▸ **Task**
Write exactly the lines running from the start of the material below to the line that includes "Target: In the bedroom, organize", and include no pictures.

▸ **Data for processing**
● ● ● ● ●

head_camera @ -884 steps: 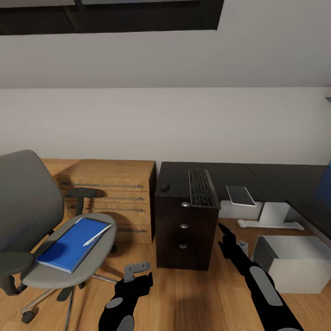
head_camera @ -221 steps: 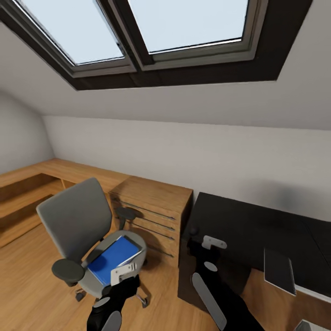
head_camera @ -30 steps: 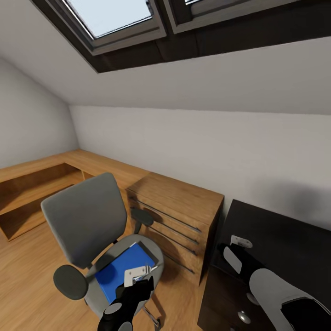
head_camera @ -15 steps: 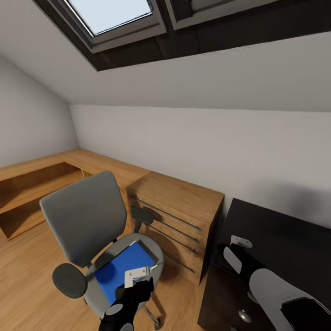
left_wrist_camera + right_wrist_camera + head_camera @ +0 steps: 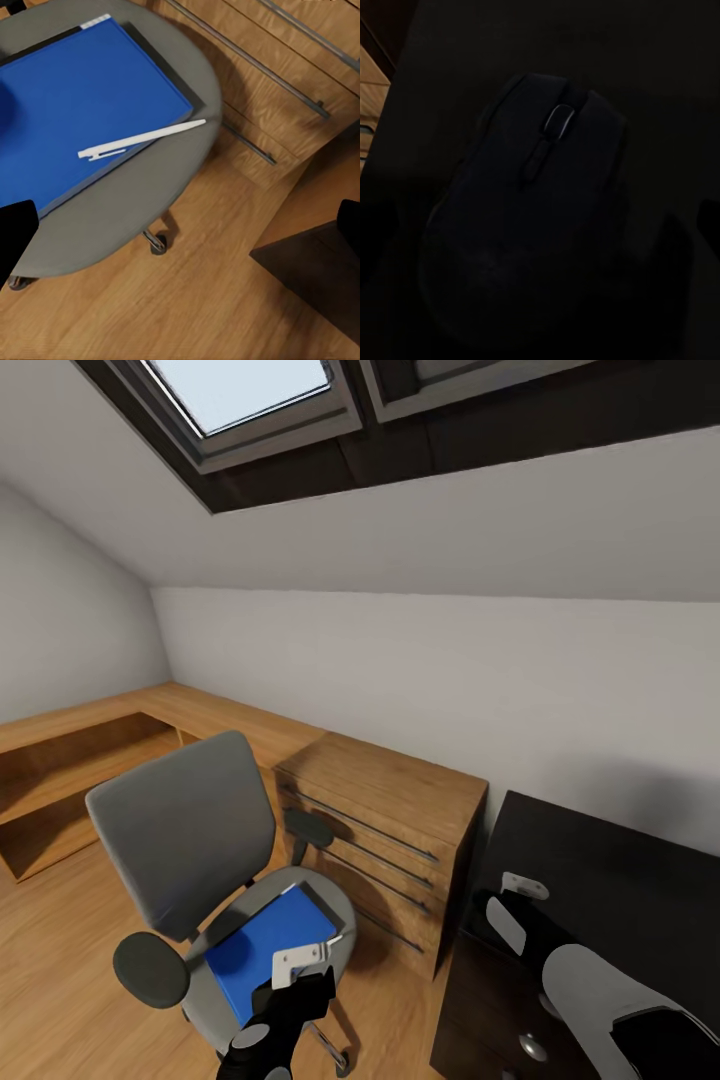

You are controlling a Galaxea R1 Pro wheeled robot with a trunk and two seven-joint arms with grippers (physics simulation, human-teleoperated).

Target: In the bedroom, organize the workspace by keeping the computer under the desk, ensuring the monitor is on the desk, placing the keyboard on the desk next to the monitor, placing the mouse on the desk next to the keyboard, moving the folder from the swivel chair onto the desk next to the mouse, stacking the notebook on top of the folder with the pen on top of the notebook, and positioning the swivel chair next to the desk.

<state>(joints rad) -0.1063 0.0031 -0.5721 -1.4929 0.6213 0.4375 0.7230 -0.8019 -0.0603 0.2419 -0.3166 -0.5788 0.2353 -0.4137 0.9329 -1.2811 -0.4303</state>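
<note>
One swivel chair [image 5: 190,860] stands on the wood floor [image 5: 60,960] beside a low light-wood cabinet [image 5: 390,830], its grey back upright and two black armrests showing. On its seat lies one blue folder [image 5: 265,950], flat, with one dark notebook [image 5: 169,67] under it (only a strip of the notebook's edge shows past the folder in the left wrist view). One white pen [image 5: 141,139] lies across the folder's corner, its tip reaching over the grey seat cushion.

The black desk [image 5: 620,870] fills the lower right of the head view, just beside the cabinet. One black mouse [image 5: 529,225] sits on the desk top, seen close up in the right wrist view.

The left arm reaches forward and low, its gripper [image 5: 300,963] hovering above the seat's front edge, near the folder. Its fingers [image 5: 15,232] sit wide apart at the edges of the left wrist view and hold nothing. The right arm stretches over the desk's near corner, its gripper [image 5: 522,884] poised right above the mouse; the dark fingers [image 5: 682,247] appear spread to either side of the mouse, with nothing clamped between them.
</note>
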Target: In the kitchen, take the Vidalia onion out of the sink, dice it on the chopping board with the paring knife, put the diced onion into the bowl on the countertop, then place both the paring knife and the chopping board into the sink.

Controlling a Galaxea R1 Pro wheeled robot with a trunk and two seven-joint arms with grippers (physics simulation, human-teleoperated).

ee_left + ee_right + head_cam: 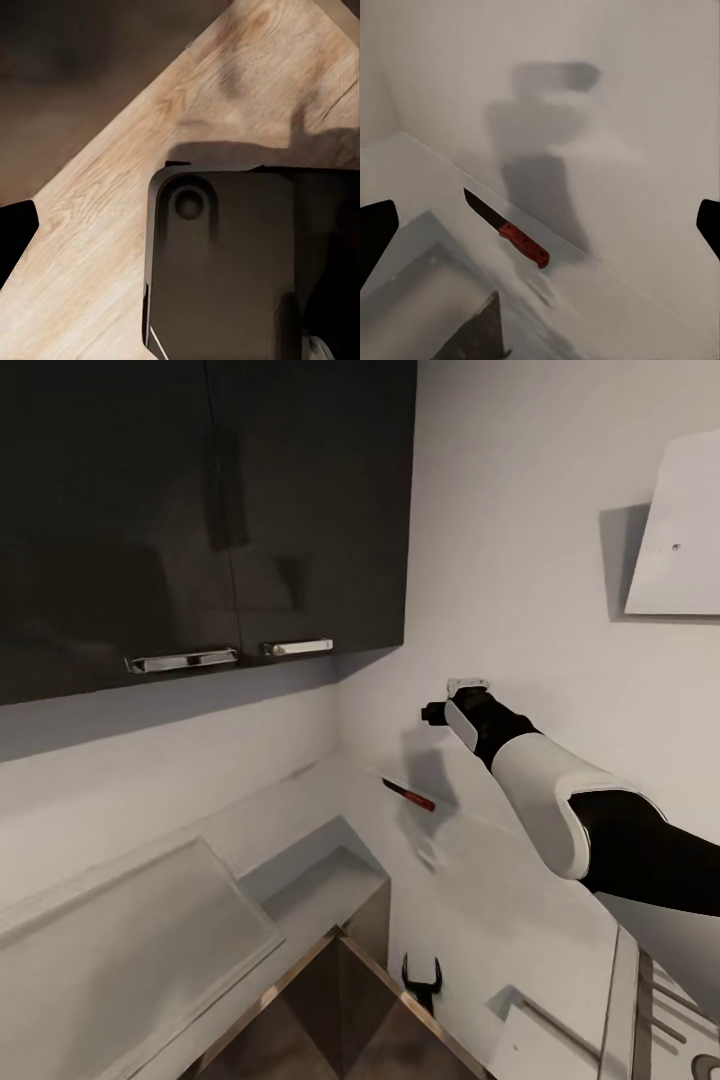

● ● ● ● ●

▸ **Answer to this exercise**
head_camera @ -884 steps: 
head_camera @ -221 steps: 
head_camera @ -30 steps: 
head_camera @ -15 steps: 
left_wrist_camera + right_wrist_camera + head_camera @ +0 steps: 

You are controlling a Galaxea R1 Pro wheeled robot with a trunk and two seven-joint arms with grippers (physics simulation, human-teleoperated).

Target: In the bedroom, organize the workspace by keeping the computer under the desk, ensuring the monitor is on the desk, placing the keyboard on the desk next to the monitor, placing the mouse on the desk next to the keyboard, moving the folder from the swivel chair onto the desk next to the mouse, stacking the notebook on top of the folder with the pen on top of the notebook, and positioning the swivel chair next to the desk.

Nothing more belongs to this exercise.